I had a conversation about this with a coworker of mine and they seemed to have trouble with the concept. I think because the “roles” is such a dirty word these days, that it’s hard for us to accept roles, even in concept form. Another coworker of our changed positions. His previous position had a certain set of authorities that came with it, and there were certain people he reported to, and others from whom he could require reports. Now with his new position, many of those authorities either increased or diminished, and those who he reported to changed. In the conversation my coworker told me it seemed disrespectful to the person to not treat them according to their previous role. I told her that it was perfectly fine to now do things consistent with the new role. I’m not sure if it made sense to her because she kept thinking that the different authorities are inherent in the person instead of the position.

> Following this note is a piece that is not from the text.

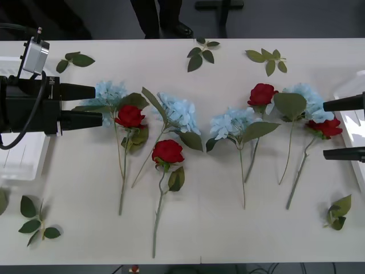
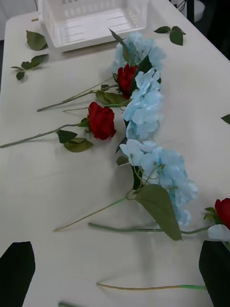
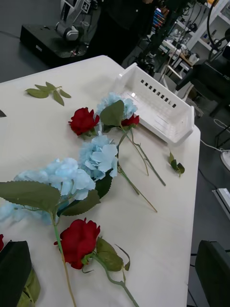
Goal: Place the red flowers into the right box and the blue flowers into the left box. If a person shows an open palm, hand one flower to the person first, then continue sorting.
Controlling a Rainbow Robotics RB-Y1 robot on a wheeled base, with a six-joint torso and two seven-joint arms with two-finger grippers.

Work is an easy example to use because roles are written down, and in theory, are more clear. Someone is the CEO. Someone is the secretary. Someone is a manager. Someone is a field hand. Someone is a janitor. We are all familiar with these names of positions, and we are also familiar with the concept that these are simply roles being filled, but that these people aren’t identified in their person as these positions. Sure someone may have characteristics that make one better at filling the role of CEO than another person, and we may even say they are a “born CEO” but we still understand there is nothing intrinsic in the person that makes them a CEO. Also we understand the idea that you may start in a company in one position, carrying out certain duties, and then be promoted to do other duties. Compensation reflects this too. We do say that a man is worth x amount of dollars. But that is talking about his net worth, that is how much, if he sold everything he owns, including property and shares and the like, would he make. That’s a different concept. But there is nothing about a person that simply makes him worth $50k a year and another worth $150k a year. All that is based on a job that needs to get done by a certain role. If you’re the guy filling that role right now, you make $50k. Tomorrow you could be promoted to fill that other role and now make $150k. And still the next day you could be fired, and therefore not filling any role for that company, so you make $0. Your inherent value didn’t change at all from day one to day three. The money, just like authority, and even things like the dirty word…..submission, all come from the role, not the person.

There’s more on that. Especially since I brought up the S word. That’s the funny thing about roles. Roles do seem to be inherent in everything we do in life. Mainly because they are inherent in relationships, and there isn’t much in life that doesn’t have to do with some sort of relationship. But that’s for another time.